Tuesday, January 27, 2015

As the utility of scaring people with the gay menace wanes ...

Here's a little bit more on the fearful fantasies occupying our Republican fellow citizens: Paul Waldman at the American Prospect points to a developing conflation of xenophobia and Islamophobia that he thinks may replace hating the gays as a central theater of culture war:

... a rumor recently began circulating that in many countries in Europe, Muslims have established areas where not only are non-Muslims afraid to go, but where police refuse to go and some version of Sharia law has replaced the actual laws of the country.

... away from debating about what is or isn't happening in Europe, to what might be coming to the United States. Family Research Council head Tony Perkins, an extremely influential figure among the religious right, recently warned that Dearborn, Michigan, and "parts of Minneapolis" are now ruled by Sharia law. In response, Representative Keith Ellison—one of two Muslim members of Congress, who represents Minneapolis—sent Perkins a warm and patient letter inviting him to the city, where he could see that while there are many Muslim Americans who live there, all federal, state, and local laws remain in effect.

While you might think that any whipped-up fears having to do with Muslims are about terrorism, this is as much or even more about immigration. It's an exaggerated version of what so many find disturbing when they see significant numbers of immigrants in and around their communities: that the new arrivals will make them feel like aliens in their own home.

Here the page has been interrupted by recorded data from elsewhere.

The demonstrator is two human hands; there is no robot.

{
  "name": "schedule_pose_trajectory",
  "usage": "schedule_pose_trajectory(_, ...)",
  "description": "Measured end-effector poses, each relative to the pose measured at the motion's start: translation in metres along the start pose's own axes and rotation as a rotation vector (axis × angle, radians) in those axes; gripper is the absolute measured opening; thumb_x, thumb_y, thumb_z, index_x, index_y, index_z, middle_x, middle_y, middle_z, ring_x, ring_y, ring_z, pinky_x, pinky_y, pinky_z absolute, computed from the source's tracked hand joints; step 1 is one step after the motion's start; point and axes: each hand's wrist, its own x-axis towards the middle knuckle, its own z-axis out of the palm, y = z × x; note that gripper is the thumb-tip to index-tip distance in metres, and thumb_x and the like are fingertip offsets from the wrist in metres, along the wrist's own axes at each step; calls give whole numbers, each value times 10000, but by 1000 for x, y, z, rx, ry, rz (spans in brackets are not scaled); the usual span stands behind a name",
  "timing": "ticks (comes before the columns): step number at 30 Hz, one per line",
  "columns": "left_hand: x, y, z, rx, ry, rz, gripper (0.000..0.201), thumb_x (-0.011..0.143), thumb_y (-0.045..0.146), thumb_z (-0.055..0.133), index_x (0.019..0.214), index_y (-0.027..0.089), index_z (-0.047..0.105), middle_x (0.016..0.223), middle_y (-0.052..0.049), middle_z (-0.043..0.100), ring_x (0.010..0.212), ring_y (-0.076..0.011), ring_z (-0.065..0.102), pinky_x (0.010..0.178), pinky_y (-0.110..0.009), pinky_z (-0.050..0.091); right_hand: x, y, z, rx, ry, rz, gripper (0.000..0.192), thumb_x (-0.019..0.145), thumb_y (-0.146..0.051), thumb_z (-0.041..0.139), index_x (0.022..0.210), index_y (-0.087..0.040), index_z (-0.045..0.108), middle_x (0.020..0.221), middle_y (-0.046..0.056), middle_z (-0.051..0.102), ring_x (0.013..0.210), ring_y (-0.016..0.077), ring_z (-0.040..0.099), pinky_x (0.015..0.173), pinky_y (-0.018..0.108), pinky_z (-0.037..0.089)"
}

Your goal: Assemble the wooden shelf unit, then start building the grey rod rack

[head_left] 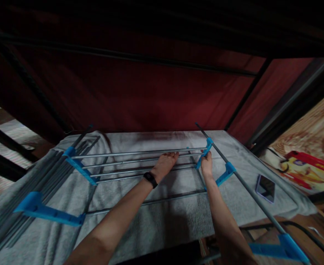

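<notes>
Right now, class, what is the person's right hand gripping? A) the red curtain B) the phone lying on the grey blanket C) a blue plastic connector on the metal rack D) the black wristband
C: the right hand is closed around the blue plastic connector joining the rack's rods, while the phone lies untouched on the blanket.

The rack (139,162) you were touching was made of thin grey metal bars with bright blue plastic joints (80,167). It lay flat on a grey blanket, stretched from side to side. Its long bars ran in rows, close together and even. One blue joint (206,151) sat at the far right corner, where a long grey pole (250,189) crossed it at a slant. More blue pieces (47,212) stuck out at the near left side.
</notes>
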Motion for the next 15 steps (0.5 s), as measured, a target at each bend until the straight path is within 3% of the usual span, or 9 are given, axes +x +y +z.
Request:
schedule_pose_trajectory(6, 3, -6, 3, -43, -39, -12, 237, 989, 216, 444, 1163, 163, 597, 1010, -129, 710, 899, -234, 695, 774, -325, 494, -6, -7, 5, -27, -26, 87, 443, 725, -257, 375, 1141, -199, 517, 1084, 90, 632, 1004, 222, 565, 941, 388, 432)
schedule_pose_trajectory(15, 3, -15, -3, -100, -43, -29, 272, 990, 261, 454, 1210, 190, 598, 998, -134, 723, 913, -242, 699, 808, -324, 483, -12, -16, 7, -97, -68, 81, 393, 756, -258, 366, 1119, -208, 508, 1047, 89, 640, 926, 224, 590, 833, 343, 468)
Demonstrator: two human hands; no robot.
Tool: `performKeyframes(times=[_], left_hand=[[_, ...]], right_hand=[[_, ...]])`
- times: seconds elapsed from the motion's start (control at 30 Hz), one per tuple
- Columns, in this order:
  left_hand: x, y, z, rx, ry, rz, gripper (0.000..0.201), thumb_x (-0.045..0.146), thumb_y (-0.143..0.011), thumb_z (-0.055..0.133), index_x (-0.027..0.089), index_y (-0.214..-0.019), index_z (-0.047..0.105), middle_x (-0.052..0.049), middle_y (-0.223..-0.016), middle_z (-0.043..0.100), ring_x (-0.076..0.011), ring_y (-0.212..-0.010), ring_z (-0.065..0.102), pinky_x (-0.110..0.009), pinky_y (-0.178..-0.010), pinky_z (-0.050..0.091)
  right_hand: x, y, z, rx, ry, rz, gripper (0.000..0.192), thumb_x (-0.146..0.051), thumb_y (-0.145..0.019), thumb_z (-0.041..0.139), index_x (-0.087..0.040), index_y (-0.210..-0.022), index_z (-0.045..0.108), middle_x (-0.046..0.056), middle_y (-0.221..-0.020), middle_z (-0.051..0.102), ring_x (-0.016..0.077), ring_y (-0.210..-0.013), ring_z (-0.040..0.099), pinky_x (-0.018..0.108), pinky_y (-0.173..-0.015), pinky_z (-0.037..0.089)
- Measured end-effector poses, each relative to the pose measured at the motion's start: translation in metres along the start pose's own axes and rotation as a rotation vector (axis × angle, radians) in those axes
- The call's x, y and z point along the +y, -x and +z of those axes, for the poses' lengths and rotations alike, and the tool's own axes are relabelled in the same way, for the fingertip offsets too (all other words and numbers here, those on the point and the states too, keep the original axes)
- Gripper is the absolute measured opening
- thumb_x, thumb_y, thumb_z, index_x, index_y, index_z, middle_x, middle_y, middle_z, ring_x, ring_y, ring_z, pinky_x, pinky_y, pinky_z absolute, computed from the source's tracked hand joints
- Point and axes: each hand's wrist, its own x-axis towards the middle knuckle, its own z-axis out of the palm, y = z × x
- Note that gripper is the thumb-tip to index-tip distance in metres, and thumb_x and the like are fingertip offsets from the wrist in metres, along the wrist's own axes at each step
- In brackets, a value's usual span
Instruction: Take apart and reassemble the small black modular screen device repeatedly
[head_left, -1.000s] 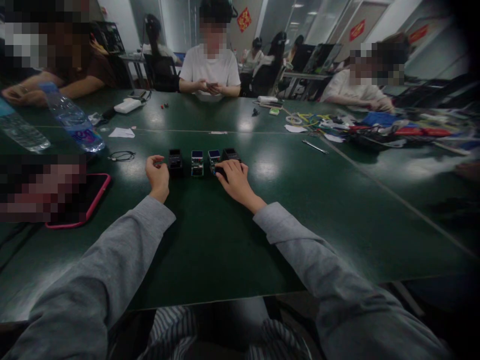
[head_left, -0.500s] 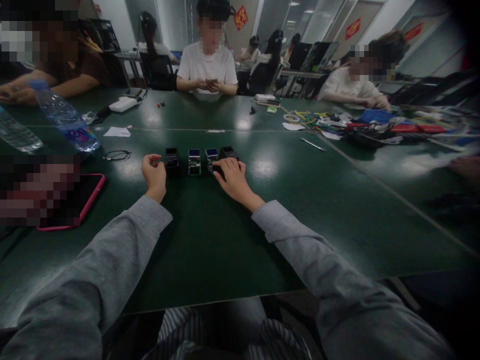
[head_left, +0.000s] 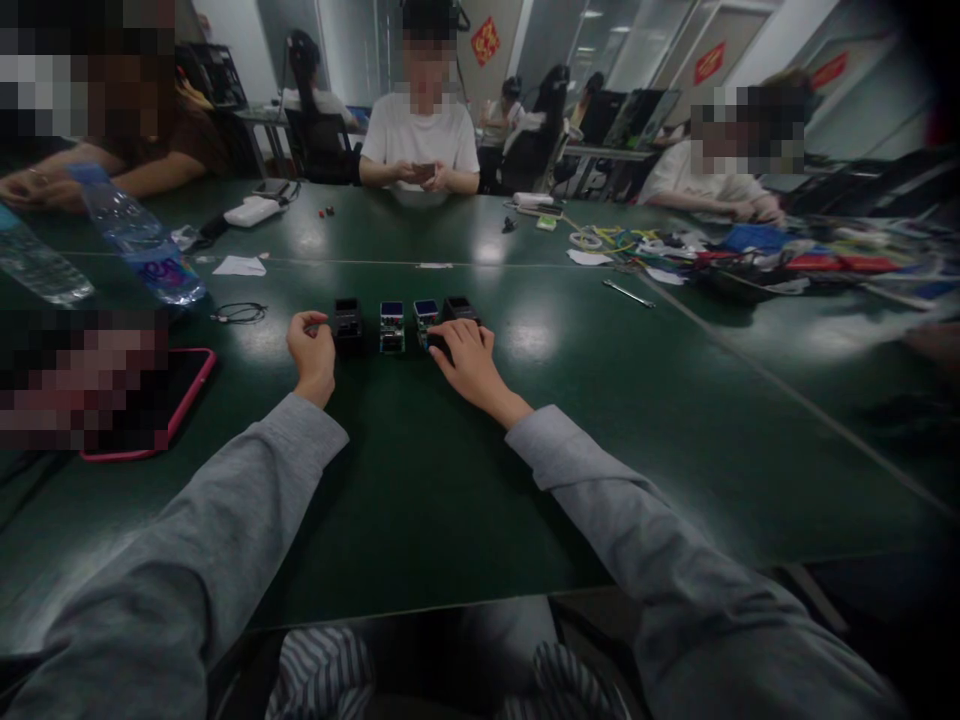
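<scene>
Four small devices would be too exact to count, so several stand in a row on the green table. A black case [head_left: 347, 322] is at the left end, and my left hand [head_left: 311, 360] rests beside it with curled fingers; what they hold, if anything, is hidden. Two bare circuit boards with small screens, a left board [head_left: 391, 328] and a right board [head_left: 426, 313], lie in the middle. At the right end, my right hand [head_left: 472, 365] is bent over another black case [head_left: 459, 305], covering its near part. Its thumb side is close to the right board.
Left of my arm lies a phone with a pink rim [head_left: 196, 385], near a water bottle [head_left: 146, 245] and a thin black cable [head_left: 240, 313]. A wrench [head_left: 628, 293] and a heap of cables [head_left: 750, 255] are on the right. Other people sit around the table [head_left: 420, 500].
The whole view has shifted slightly, with the scene a little lower and to the right. Both hands keep nearly the same places by the devices.
</scene>
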Motion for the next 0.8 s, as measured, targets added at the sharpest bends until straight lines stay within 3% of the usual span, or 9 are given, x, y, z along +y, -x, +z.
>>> performKeyframes(times=[0.47, 0.8], left_hand=[[-0.005, -0.003, -0.001, -0.023, -0.002, 0.003, 0.030, -0.006, -0.069, 0.050, 0.018, -0.082, 0.061, 0.003, -0.077, 0.056, -0.0094, -0.062, 0.047, -0.023, -0.061, 0.037], [-0.009, -0.004, -0.001, -0.007, -0.029, 0.044, 0.027, -0.003, -0.070, 0.051, 0.019, -0.081, 0.061, 0.003, -0.080, 0.058, -0.0112, -0.071, 0.052, -0.024, -0.071, 0.043]], right_hand=[[0.001, 0.000, 0.001, 0.005, -0.058, -0.014, 0.033, -0.031, -0.105, 0.040, -0.024, -0.133, 0.055, 0.008, -0.131, 0.062, 0.0266, -0.129, 0.048, 0.045, -0.104, 0.028], [-0.002, 0.000, -0.004, -0.034, -0.034, -0.003, 0.035, -0.030, -0.104, 0.040, -0.024, -0.135, 0.053, 0.009, -0.134, 0.060, 0.0269, -0.130, 0.047, 0.045, -0.105, 0.029]])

People will be speaking a different language, eating different foods, participating in a different culture, and all of it will seem strange and unsettling. ...

The good news: the right is losing on gays, and it will lose on demonizing our latest wave of immigrants, eventually. That's the story of the country.

Noted in San Francisco's Civic Center plaza on a nice fall day. We may be under siege by a wave of tech zillionaires, but as usual, the city by the bay is cheerfully living the conservatives' nightmare.

1 comment:

Rain Trueax said...

Where I live there are many diverse cultures due to the nearby university and the agricultural community. The places that fear seems easiest to instill are where they see less people who are not like them in ethnicity. The more people see and live around others the less others are scary.